_Exercise brief:_
Print the entries below again exactly as they stand, but skip any picture.

Records from a collection
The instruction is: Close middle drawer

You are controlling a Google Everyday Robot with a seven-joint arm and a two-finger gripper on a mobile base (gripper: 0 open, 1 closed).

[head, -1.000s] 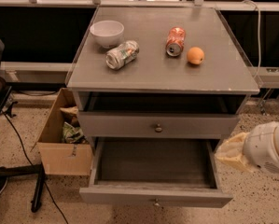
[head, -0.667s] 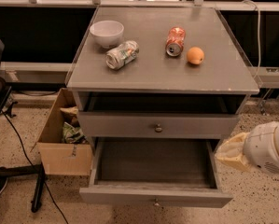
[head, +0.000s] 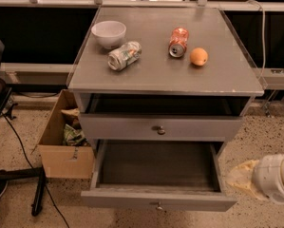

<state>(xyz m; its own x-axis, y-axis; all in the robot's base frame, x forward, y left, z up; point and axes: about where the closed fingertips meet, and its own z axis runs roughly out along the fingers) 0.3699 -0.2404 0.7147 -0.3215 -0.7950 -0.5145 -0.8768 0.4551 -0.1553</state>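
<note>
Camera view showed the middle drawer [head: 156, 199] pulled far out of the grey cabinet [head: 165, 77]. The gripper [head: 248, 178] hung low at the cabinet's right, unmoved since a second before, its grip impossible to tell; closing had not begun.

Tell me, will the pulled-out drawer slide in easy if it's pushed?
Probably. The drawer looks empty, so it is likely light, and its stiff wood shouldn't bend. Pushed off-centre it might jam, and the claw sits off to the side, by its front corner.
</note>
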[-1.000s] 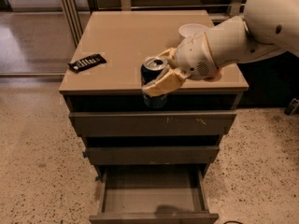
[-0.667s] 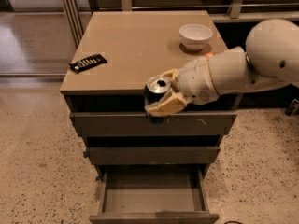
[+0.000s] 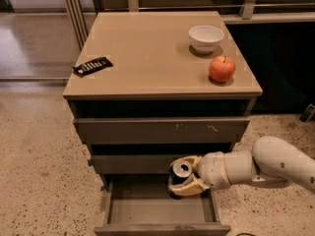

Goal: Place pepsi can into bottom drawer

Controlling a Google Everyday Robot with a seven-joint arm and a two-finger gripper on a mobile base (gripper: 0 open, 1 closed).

_Solution to the exercise:_
The instruction is: Close middle drawer

You are controlling a Google Everyday Robot with a seven-joint arm and a two-finger gripper on a mobile base (gripper: 0 open, 1 closed).

[head, -1.000s] 
[head, -0.667s] 
[head, +0.000s] 

<state>(xyz m; its own x-axis, y-axis; all in the robot's base frame, x forward, y left, z up; point and axes: about where the closed fingertips meet, and its own z axis runs roughly out along the fingers) 0.3699 -0.2404 0.7147 -0.3215 -0.7950 -0.5145 -0.8768 0.4551 -0.1553</state>
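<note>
Camera view showed the middle drawer [head: 156, 199] pulled far out of the grey cabinet [head: 165, 77]. The gripper [head: 248, 178] hung low at the cabinet's right, unmoved since a second before, its grip impossible to tell; closing had not begun.

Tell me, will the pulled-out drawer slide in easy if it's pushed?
Probably. The drawer looks empty, so it is likely light, and its stiff wood shouldn't bend. Pushed off-centre it might jam, and the claw sits off to the side, by its front corner.
</note>
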[-1.000s] 
[-0.667s] 
[+0.000s] 

Goal: Place pepsi can into bottom drawer

Controlling a Google Everyday Robot with a seven-joint arm and a two-finger gripper on a mobile base (gripper: 0 open, 1 closed).

The output above is the complete answer.